Wednesday 27 January 1999 00:02 GMT
Comments

Seagulls should

extend sympathy

Sir: As a "notoriously fickle" Crystal Palace fan, I'd like to thank NJ Baldwin of Brighton (letters, 20 January) for his pearls of wisdom regarding the sad plight in which Palace now find themselves. Palace and Brighton go back a long way. It is over 40 years since the dark days of Division Three (South), when the two clubs were locked in regular struggles against the shame of re-election. But, happily, some progress has been made, Palace spending 12 seasons in the top flight and Brighton four. It is such a shame that Brighton should have returned whence they came. Oh, how we miss the friendly rivalry! But for Eagles' fans it really is depressing being forced to sell the very players on whom we were pinning our hopes for a prompt return to the top, misguided though that might have been. Despite this and nearly two seasons of abject misery, there are still on average more than 17,000 "fickle" fans turning up every week.

A Brighton fan should be well aware of the pain caused by chairmen and owners with scant regard for the club and its supporters. I would have hoped that a Brighton fan could extend the same sympathetic view towards his equally innocent counterpart up the M23. Do I detect a spot of envy creeping up from that footballing backwater?

PETER HURN

Wallington, Surrey

Rugby cartel

is a turn-off

Sir: Now the Rugby Football Union has succumbed to sharing TV income with the rest of the Five Nations, can we expect the Office of Fair Trading to take the Five Nations' Championship to court for operating an illegal cartel for its TV rights in the same way as it has recently done with football's Premiership? I suppose the OFT thought that England were the good guys in trying to break the cartel. ALISTAIR LENCZNER Clapham, London SW4

Aussies queer

pitch for Murali

Sir: It is instructive to compare the way in which Australia has been treating the world's two great spin bowlers recently.

Shane Warne profited from a betting scandal, hushed up by his country's cricket board. A few weeks after it came out into the open, he was made captain of the one-day side, filling in for the other participant in the betting ring, Steve Waugh.

Muttiah Muralitharan's bowling action has been scrutinised, and the International Cricket Council has pronounced that it does not break the laws of cricket.
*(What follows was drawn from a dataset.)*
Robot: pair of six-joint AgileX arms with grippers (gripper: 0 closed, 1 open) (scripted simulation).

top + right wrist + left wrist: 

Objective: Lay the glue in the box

Yet the Australian public, taking their cue from umpire Darryl Hair, is trying to bully him out of the game with concerted sledging. I suppose it makes a kind of sad, contorted sense that, in the land Down Under, the good guys are barracked and the bad guys promoted. TOM SAUL London SE26

Sir: The xenophobic media has been telling us for ages that the British need to mimic the Australian "victory at any cost" approach to sport, especially cricket. The current carefully premeditated campaign against Muralitharan has exposed Australia as an adolescent nation, full of sour losers and bigoted officials. By contrast, when Murali skittled England last summer, he was treated by pundits and spectators alike as a hero.

It may be untrendy to admit that the traditional British attitude - that sport should be a source of pleasure, not a continuance of war by other means - is self-evidently correct, but I feel sure that this view will gain widespread acceptance in the 21st century.

MAT COWARD

Frome,

Somerset

So what is

Harry's game?

Sir: Is Harry Redknapp suffering from a loss of memory or has he simply taken leave of his senses?

A couple of years ago West Ham's manager got his fingers badly burned when he went shopping in European football's so-called bargain basement. Marco Boogers promptly went off to live in a caravan, Florin Raducioiu decided he would rather go shopping than play in a cup-tie and Paulo Futre didn't know the meaning of the word "pass".

I wouldn't want to suggest that all foreign footballers are a dodgy bet, but, bearing in mind his track record, does Harry really think that Paolo Di Canio is the man to replace John Hartson at Upton Park?